> **REQUIRED WORK**
Output a character-exact copy of the data, images removed.

-*-

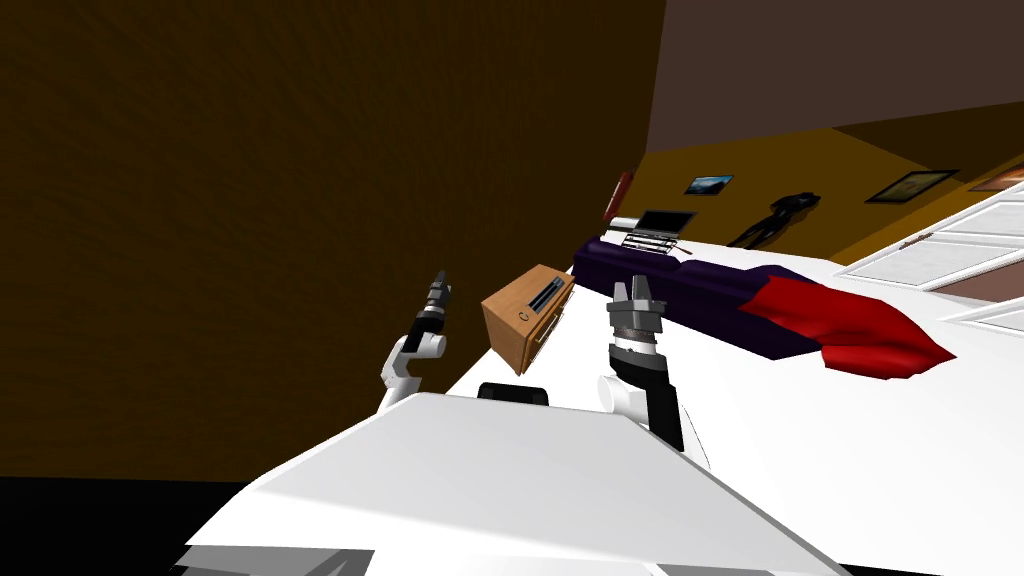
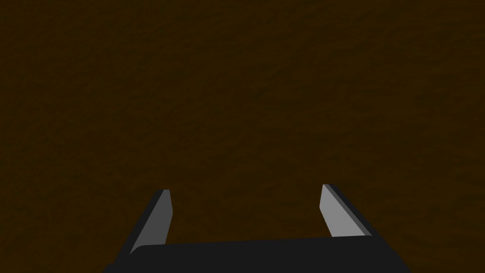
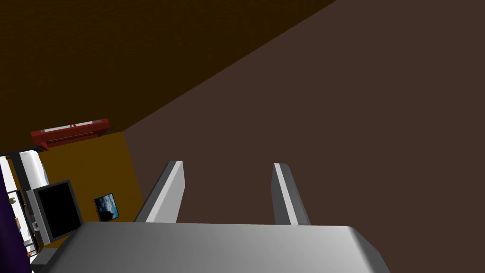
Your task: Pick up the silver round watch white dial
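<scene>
Still at the approach step, I judged: left gripper (image 1: pixel 438 283) (image 2: pixel 245 189) and right gripper (image 1: pixel 632 288) (image 3: pixel 228 164) hung spread, empty; the silver round watch I could not place, perhaps atop the orange-brown wooden cabinet (image 1: pixel 525 312); next called for closing in there.

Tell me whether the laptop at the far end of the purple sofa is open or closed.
Open. The laptop has its dark screen standing up behind the light keyboard part, at the far end of the purple sofa.
</scene>
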You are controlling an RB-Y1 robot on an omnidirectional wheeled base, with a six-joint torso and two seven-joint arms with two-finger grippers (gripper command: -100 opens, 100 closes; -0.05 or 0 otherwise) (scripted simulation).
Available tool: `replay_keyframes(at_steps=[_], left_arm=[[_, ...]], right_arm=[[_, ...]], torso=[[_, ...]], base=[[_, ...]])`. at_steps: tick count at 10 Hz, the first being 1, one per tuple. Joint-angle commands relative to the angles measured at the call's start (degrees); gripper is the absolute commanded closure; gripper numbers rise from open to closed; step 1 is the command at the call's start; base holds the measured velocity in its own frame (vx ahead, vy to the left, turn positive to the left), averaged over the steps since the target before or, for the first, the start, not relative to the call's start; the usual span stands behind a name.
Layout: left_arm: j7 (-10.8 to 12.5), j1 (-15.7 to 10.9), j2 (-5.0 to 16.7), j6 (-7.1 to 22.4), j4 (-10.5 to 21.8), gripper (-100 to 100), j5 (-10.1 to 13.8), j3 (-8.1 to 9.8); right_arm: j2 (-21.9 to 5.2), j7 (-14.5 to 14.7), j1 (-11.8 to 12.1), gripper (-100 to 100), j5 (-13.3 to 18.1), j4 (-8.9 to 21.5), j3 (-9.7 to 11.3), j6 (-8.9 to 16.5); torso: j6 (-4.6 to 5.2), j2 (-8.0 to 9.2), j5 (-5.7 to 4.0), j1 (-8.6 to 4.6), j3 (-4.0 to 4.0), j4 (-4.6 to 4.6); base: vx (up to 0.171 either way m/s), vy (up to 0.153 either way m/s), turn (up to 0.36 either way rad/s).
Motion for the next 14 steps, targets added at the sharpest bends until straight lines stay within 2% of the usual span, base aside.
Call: replay_keyframes(at_steps=[1,2,3,4,5,6,8,9,10,11,12,13,14], left_arm=[[-0.19,-0.32,-0.15,1.58,0.22,-100,-0.02,0.05],[-0.74,-2.43,0.03,3.89,2.13,-100,0.44,0.93],[-0.74,-2.43,0.03,5.22,2.13,-100,0.44,0.93],[-1.34,-4.56,0.21,6.85,4.11,-100,0.89,1.79],[-1.34,-4.56,0.21,8.61,4.11,-100,0.89,1.79],[-1.98,-6.70,0.39,10.51,6.18,-100,1.31,2.60],[-1.98,-6.70,0.39,12.80,6.18,-100,1.31,2.60],[-2.68,-8.83,0.57,15.16,8.33,-100,1.71,3.37],[-2.68,-8.83,0.57,16.63,8.33,-100,1.71,3.37],[-3.42,-10.94,0.77,18.63,10.46,-100,2.07,4.08],[-3.42,-10.94,0.77,20.48,10.54,-100,2.07,4.08],[-4.22,-13.02,0.98,22.12,12.82,-100,2.40,4.73],[-4.22,-13.02,0.98,23.63,12.82,-100,2.40,4.73]], right_arm=[[0.00,0.00,0.00,0,0.00,0.00,0.00,0.00],[0.00,0.00,0.00,0,0.00,0.00,0.00,0.00],[0.00,0.00,0.00,0,0.00,0.00,0.00,0.00],[0.00,0.00,0.00,0,0.00,0.00,0.00,0.00],[0.00,0.00,0.00,0,0.00,0.00,0.00,0.00],[0.00,0.00,0.00,0,0.00,0.00,0.00,0.00],[0.00,0.00,0.00,0,0.00,0.00,0.00,0.00],[0.00,0.00,0.00,0,0.00,0.00,0.00,0.00],[0.00,0.00,0.00,0,0.00,0.00,0.00,0.00],[0.00,0.00,0.00,0,0.00,0.00,0.00,0.00],[0.00,0.00,0.00,0,0.00,0.00,0.00,0.00],[0.00,0.00,0.00,0,0.00,0.00,0.00,0.00],[0.00,0.00,0.00,0,0.00,0.00,0.00,0.00]], torso=[[0.00,0.00,0.00,0.00,0.00,0.00],[0.00,0.01,0.01,0.02,0.01,0.00],[-0.01,0.00,0.01,0.02,0.00,0.00],[0.00,0.00,0.00,-0.01,0.00,0.00],[0.00,-0.01,-0.01,-0.03,-0.01,0.00],[0.00,0.00,-0.01,-0.04,0.00,0.00],[0.00,0.01,-0.01,-0.04,0.00,0.00],[-0.01,0.01,0.00,0.00,0.01,0.00],[0.01,0.00,-0.01,-0.04,0.00,0.00],[-0.01,0.01,-0.01,-0.05,0.00,0.00],[0.00,0.01,-0.02,-0.08,0.00,0.00],[0.00,0.00,-0.01,-0.07,0.00,0.00],[0.00,-0.01,-0.02,-0.08,-0.01,-0.01]], base=[[0.002,-0.007,-0.002],[0.003,-0.014,0.027],[0.003,-0.020,0.016],[0.004,-0.029,0.015],[0.003,-0.026,0.006],[-0.002,-0.030,0.005],[0.003,-0.018,0.001],[0.001,-0.029,-0.005],[0.002,-0.029,-0.005],[0.000,-0.040,-0.016],[0.004,-0.034,-0.009],[0.007,-0.037,-0.031],[0.002,-0.040,-0.016]])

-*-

> **RESPONSE TO THIS TASK**
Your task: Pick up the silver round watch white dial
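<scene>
Still at the approach step, I judged: left gripper (image 1: pixel 438 283) (image 2: pixel 245 189) and right gripper (image 1: pixel 632 288) (image 3: pixel 228 164) hung spread, empty; the silver round watch I could not place, perhaps atop the orange-brown wooden cabinet (image 1: pixel 525 312); next called for closing in there.

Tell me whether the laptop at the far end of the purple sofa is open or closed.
Open. The laptop has its dark screen standing up behind the light keyboard part, at the far end of the purple sofa.
</scene>
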You are controlling an RB-Y1 robot on an omnidirectional wheeled base, with a six-joint torso and two seven-joint arms with two-finger grippers (gripper command: -100 opens, 100 closes; -0.05 or 0 otherwise) (scripted simulation).
Available tool: `replay_keyframes(at_steps=[_], left_arm=[[_, ...]], right_arm=[[_, ...]], torso=[[_, ...]], base=[[_, ...]])`. at_steps: tick count at 10 Hz, the first being 1, one per tuple. Joint-angle commands relative to the angles measured at the call's start (degrees); gripper is the absolute commanded closure; gripper numbers rise from open to closed; step 1 is the command at the call's start; base holds the measured velocity in its own frame (vx ahead, vy to the left, turn positive to the left), averaged over the steps since the target before or, for the first, the start, not relative to the call's start; the usual span stands behind a name.
Layout: left_arm: j7 (-10.8 to 12.5), j1 (-15.7 to 10.9), j2 (-5.0 to 16.7), j6 (-7.1 to 22.4), j4 (-10.5 to 21.8), gripper (-100 to 100), j5 (-10.1 to 13.8), j3 (-8.1 to 9.8); right_arm: j2 (-21.9 to 5.2), j7 (-14.5 to 14.7), j1 (-11.8 to 12.1), gripper (-100 to 100), j5 (-13.3 to 18.1), j4 (-8.9 to 21.5), j3 (-9.7 to 11.3), j6 (-8.9 to 16.5); torso: j6 (-4.6 to 5.2), j2 (-8.0 to 9.2), j5 (-5.7 to 4.0), j1 (-8.6 to 4.6), j3 (-4.0 to 4.0), j4 (-4.6 to 4.6); base: vx (up to 0.171 either way m/s), vy (up to 0.153 either way m/s), turn (up to 0.36 either way rad/s).
Motion for the next 14 steps, targets added at the sharpest bends until straight lines stay within 2% of the usual span, base aside.
Call: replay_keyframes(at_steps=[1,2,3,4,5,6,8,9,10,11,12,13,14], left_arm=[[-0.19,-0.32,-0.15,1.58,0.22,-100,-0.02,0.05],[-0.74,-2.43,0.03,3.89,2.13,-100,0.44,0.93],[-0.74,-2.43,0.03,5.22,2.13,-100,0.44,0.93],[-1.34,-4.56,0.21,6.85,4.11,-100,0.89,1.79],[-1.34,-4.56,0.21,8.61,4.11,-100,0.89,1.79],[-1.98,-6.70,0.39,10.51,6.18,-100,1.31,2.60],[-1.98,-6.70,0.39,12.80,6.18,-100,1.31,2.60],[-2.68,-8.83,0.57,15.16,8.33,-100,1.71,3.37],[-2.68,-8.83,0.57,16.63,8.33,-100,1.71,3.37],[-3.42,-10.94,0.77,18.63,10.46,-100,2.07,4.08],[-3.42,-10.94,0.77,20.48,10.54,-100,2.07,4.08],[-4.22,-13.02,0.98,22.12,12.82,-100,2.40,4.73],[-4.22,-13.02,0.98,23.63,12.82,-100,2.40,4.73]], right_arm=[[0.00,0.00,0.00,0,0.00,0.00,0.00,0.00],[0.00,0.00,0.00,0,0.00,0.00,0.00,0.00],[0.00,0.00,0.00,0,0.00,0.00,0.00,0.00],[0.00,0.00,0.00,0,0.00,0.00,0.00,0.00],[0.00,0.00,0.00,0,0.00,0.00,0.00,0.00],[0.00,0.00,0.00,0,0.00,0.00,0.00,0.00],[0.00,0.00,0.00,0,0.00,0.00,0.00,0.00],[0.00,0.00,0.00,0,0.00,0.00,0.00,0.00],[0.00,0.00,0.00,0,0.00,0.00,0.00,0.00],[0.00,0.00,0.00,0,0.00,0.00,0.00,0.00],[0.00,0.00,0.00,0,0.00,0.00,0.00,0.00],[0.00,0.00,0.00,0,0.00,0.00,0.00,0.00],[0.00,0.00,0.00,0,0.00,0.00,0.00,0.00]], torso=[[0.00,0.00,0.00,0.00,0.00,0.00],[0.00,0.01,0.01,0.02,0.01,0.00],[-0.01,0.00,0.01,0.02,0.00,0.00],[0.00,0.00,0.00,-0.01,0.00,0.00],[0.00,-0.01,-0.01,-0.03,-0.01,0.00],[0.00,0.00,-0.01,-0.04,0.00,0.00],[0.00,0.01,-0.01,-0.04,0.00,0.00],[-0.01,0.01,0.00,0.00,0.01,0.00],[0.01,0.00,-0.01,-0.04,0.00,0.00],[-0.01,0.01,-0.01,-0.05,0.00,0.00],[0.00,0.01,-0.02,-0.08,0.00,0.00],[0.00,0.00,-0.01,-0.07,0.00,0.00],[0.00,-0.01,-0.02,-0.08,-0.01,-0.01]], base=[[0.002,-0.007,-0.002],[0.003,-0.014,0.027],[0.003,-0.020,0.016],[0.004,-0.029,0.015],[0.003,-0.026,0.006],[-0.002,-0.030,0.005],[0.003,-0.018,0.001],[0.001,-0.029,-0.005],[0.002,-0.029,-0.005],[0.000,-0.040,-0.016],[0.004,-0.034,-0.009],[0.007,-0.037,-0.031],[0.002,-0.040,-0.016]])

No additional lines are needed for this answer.